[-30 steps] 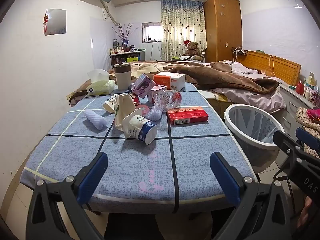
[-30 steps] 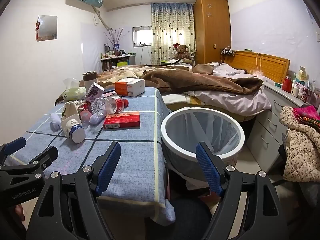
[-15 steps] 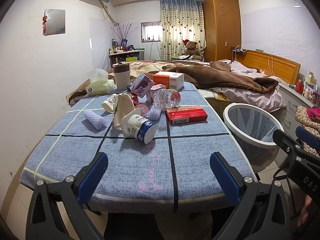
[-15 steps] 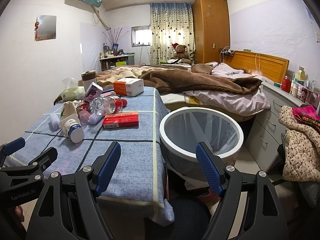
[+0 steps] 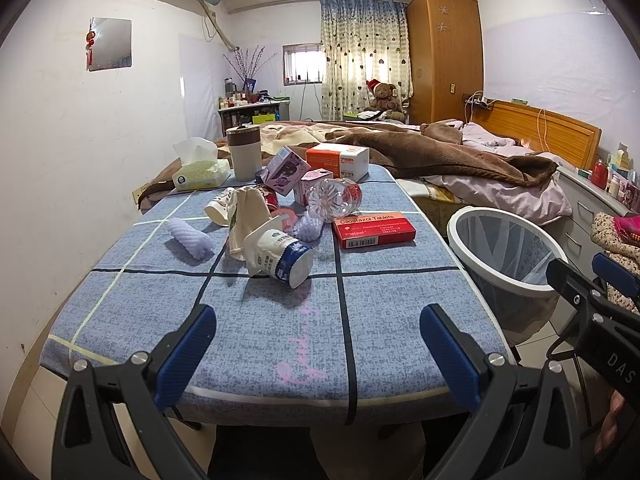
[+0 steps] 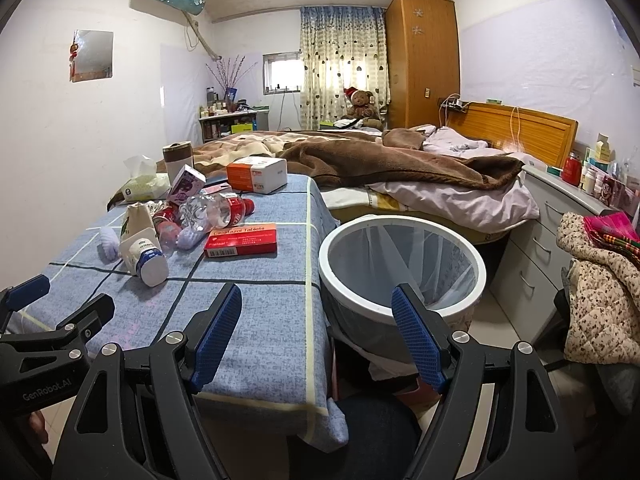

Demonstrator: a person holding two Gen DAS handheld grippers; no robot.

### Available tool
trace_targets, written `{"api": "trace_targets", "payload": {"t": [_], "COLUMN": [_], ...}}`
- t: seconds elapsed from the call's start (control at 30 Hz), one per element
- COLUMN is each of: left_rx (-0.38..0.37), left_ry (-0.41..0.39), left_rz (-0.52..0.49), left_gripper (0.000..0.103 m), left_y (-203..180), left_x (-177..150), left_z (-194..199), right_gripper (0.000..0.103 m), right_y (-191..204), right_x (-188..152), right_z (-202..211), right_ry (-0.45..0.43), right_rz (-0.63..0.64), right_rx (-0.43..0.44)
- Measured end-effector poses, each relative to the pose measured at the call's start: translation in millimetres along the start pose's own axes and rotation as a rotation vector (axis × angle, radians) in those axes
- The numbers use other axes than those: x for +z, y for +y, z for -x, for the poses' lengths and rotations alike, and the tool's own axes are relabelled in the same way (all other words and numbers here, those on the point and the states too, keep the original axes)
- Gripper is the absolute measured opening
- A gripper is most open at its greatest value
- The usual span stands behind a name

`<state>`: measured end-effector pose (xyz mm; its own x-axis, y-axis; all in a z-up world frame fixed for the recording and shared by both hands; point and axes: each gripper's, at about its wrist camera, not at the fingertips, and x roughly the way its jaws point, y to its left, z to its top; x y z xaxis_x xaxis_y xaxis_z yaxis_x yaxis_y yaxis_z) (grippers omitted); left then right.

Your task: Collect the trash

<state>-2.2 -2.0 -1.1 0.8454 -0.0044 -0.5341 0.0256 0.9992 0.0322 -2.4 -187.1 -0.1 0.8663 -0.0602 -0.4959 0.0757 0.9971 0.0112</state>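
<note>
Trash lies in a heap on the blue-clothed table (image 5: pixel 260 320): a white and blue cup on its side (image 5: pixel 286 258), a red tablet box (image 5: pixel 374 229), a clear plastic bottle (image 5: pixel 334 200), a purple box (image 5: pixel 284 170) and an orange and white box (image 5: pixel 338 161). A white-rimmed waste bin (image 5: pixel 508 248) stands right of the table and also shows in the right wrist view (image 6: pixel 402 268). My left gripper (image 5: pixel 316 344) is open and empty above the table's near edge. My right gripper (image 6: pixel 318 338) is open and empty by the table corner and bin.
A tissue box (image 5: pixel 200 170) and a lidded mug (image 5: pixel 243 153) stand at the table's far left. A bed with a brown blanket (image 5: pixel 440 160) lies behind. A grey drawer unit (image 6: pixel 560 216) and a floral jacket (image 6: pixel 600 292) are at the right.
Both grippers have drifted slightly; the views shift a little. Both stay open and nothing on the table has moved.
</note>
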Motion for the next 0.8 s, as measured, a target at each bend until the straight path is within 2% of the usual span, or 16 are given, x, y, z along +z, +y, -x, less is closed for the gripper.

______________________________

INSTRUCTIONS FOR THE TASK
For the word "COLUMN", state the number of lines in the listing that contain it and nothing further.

RESPONSE
2